● **TASK DIRECTIONS**
Pictures aside, repeat the listing below exactly.

● **DATA**

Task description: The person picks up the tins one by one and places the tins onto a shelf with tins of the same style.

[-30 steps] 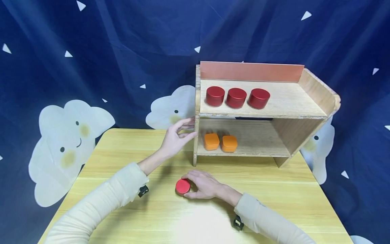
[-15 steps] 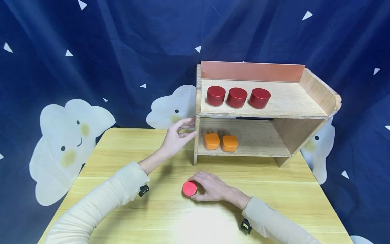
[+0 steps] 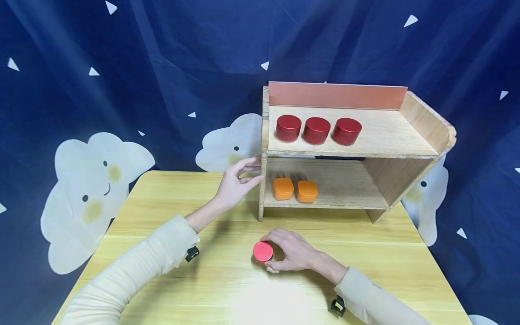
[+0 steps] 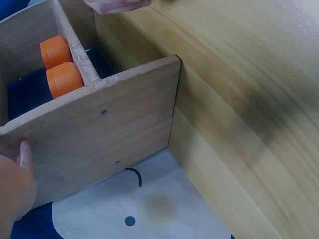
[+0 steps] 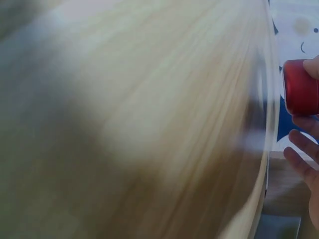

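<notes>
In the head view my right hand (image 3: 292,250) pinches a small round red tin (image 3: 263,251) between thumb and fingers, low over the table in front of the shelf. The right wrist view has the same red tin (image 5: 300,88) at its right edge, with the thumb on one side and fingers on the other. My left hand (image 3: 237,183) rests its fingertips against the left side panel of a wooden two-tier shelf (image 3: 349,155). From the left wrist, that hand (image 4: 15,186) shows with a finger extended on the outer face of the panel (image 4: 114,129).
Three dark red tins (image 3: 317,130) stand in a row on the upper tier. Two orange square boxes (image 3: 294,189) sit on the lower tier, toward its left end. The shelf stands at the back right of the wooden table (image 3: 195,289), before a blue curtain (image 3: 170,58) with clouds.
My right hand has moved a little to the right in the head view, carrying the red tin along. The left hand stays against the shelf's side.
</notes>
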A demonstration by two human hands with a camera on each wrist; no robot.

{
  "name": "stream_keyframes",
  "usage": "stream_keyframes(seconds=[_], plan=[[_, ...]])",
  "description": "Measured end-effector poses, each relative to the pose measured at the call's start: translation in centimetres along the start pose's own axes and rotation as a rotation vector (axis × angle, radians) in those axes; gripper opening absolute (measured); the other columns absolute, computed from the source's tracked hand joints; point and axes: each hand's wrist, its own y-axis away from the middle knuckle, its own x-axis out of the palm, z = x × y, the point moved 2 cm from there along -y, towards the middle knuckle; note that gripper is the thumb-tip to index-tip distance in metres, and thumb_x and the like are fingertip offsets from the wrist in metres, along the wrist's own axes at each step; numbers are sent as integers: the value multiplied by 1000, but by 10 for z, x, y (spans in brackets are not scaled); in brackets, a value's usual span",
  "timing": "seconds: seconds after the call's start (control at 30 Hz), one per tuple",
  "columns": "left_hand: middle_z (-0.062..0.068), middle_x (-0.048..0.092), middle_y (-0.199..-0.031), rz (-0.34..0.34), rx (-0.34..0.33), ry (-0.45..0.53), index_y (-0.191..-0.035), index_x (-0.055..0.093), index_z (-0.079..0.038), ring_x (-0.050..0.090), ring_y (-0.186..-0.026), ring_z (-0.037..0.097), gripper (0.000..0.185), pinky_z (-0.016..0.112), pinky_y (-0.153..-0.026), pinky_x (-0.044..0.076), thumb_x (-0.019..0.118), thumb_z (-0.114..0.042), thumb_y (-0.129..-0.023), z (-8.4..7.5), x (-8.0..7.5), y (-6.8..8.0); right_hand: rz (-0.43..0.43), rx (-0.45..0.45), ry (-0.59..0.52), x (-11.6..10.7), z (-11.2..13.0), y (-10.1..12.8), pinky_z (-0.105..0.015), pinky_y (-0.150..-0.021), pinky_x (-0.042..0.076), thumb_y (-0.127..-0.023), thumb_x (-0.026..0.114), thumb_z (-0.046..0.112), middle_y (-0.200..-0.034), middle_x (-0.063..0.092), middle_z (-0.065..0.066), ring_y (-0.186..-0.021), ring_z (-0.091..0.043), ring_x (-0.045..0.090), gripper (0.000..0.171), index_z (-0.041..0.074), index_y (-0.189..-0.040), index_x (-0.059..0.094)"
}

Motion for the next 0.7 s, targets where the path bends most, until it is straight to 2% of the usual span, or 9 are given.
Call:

● **YOUR SOLUTION**
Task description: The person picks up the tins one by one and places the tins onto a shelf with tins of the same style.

[-30 steps] 
[-15 steps] 
[+0 steps] 
[+0 steps] 
[+0 steps] 

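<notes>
In the head view my right hand (image 3: 292,250) pinches a small round red tin (image 3: 263,251) between thumb and fingers, low over the table in front of the shelf. The right wrist view has the same red tin (image 5: 300,88) at its right edge, with the thumb on one side and fingers on the other. My left hand (image 3: 237,183) rests its fingertips against the left side panel of a wooden two-tier shelf (image 3: 349,155). From the left wrist, that hand (image 4: 15,186) shows with a finger extended on the outer face of the panel (image 4: 114,129).
Three dark red tins (image 3: 317,130) stand in a row on the upper tier. Two orange square boxes (image 3: 294,189) sit on the lower tier, toward its left end. The shelf stands at the back right of the wooden table (image 3: 195,289), before a blue curtain (image 3: 170,58) with clouds.
My right hand has moved a little to the right in the head view, carrying the red tin along. The left hand stays against the shelf's side.
</notes>
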A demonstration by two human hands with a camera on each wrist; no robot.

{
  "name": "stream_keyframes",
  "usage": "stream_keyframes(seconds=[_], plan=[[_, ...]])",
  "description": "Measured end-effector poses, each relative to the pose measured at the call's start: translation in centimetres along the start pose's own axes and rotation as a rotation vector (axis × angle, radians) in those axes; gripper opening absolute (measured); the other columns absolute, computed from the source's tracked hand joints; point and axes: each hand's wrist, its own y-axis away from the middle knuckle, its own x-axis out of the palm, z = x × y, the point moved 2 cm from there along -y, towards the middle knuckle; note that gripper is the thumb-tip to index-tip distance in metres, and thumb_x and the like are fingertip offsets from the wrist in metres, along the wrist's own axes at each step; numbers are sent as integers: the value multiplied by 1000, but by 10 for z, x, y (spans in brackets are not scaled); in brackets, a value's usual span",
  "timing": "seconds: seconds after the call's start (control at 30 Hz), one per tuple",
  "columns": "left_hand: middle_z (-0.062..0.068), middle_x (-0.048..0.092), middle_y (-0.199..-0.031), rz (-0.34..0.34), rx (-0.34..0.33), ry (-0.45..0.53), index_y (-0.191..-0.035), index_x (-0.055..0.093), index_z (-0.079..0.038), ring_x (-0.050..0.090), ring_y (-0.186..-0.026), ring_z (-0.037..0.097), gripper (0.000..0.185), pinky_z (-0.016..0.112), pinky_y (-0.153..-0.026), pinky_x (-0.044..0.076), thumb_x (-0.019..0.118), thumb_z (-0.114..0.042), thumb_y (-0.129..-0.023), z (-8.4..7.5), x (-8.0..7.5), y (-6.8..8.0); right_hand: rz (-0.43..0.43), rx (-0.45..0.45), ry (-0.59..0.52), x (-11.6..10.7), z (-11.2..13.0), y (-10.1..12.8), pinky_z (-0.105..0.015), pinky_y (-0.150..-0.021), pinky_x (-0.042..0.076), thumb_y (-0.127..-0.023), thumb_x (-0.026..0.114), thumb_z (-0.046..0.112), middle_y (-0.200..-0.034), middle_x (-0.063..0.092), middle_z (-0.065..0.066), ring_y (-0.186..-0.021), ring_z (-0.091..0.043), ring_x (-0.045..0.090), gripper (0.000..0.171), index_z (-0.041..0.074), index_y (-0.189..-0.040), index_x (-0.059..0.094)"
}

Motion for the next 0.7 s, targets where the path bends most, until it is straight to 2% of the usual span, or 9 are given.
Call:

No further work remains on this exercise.